Diary of a Widower

Daily entries by a husband, who stayed behind with his two sons

Scared to also lose his dad

TUESDAY, November 24 – Crying while riding a bike is never advisable, especially in traffic.  But I couldn’t help myself.  I’d just left Bickers Island, where Jenn had rented a desk at the Wordsmithery, a non-profit writers’ office. She spent two or three days a week on the island, in the shadow of Central Station, with its slightly wacky residents, their gossip and intrigues.

She loved the animals at the nearby Children’s Farm and passing dogs knew she always had a treat for them. Jenn was excited about the prospect of taking Elsa with her to Bickers Island. She’d already calculated how long it would take to walk there so that the dog could get used to the noise of the city before letting her trot alongside the bike.

I went there this afternoon to turn in the keys at the office and pick up a few personal possessions: two volumes of poetry, a framed photo of Eamonn, a bookmark with a tiny photo of Sander, the card I gave her for her fortieth birthday – a photo of Audrey Hepburn in the movie Breakfast at Tiffany’s. I had always thought Jenn looked a bit like her.

The message read:  ‘Happy 40th! We’re responsible for at least some of your grey hairs, but even now, you’re ageless.  Plenty of time ahead of you.  We love you.’

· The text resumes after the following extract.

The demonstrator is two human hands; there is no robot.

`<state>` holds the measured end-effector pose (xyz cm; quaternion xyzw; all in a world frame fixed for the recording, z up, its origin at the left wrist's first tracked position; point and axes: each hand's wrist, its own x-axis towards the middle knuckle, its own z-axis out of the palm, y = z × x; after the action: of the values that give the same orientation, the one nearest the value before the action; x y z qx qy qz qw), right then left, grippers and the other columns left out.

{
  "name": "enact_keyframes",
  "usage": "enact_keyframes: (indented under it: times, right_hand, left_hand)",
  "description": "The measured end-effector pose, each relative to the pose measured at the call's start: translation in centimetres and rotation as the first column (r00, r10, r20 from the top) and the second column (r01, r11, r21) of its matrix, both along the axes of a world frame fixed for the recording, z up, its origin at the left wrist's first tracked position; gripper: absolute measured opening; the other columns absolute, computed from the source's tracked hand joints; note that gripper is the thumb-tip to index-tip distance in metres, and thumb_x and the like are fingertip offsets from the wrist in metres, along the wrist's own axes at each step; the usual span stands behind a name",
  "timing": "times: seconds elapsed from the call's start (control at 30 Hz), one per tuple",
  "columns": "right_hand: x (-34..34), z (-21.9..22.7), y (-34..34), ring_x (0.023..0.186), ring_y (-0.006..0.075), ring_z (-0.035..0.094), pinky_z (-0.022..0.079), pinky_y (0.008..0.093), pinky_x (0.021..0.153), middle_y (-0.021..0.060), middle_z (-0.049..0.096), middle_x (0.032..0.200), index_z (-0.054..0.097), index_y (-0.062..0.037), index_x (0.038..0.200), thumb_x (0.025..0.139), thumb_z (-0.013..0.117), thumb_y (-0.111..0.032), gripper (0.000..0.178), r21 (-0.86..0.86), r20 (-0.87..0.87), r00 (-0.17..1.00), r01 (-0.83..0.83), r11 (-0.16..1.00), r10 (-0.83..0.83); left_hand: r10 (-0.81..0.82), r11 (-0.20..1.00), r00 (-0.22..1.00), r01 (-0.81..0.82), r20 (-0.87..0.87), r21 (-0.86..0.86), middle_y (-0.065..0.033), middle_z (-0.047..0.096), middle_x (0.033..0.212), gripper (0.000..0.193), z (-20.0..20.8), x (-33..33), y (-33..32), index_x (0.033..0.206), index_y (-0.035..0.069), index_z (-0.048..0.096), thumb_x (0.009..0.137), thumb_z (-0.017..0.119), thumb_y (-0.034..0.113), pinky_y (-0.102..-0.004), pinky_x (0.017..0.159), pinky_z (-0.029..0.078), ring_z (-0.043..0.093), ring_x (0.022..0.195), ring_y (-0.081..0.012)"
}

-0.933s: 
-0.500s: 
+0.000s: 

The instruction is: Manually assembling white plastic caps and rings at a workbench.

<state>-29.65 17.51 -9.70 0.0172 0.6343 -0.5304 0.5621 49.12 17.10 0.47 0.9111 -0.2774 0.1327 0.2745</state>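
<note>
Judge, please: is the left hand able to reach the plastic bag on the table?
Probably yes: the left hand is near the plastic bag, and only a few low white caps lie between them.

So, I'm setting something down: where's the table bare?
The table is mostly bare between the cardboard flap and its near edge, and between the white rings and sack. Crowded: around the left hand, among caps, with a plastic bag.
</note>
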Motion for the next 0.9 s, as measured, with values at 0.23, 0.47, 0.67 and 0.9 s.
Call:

There was also a postcard she’d bought during a meditation weekend with the Dalai Lama. On the back she’d written a Dutch poem:

You must remember this:

Everything disappears

Nothing lasts forever

If it is, then it is just as it is.

You can choose where to go

And then you’re where you land.

Stay in the here and now

And don’t be afraid.

Everything’s gonna be fine, fine, fine.

The lyrics made me shudder. I cried and cried as I pedaled on, leaving the island behind me.  Away from her private paradise where she’d lived in her own here and now.  I mumble that we’ll try not to be afraid and that one day, yes, one day, everything will be fine, fine, fine again.

22:30 – A monumental case of separation anxiety. It’s written all over Eamonn’s face and evident from his conduct.  That evening I asked him straight from the shoulder, ‘Are you afraid you’re going to lose me, too?’

His answer was a frank ‘Yes’.

He added with shocking certainty, ‘In the end, you’re going to die, too.’

‘That’s true,’ I said, ‘but that won’t happen for a long time.’

He saw that differently. ‘Mom died when she was younger than you are now.’

He’s right. His reasoning is watertight.  Bloody reality.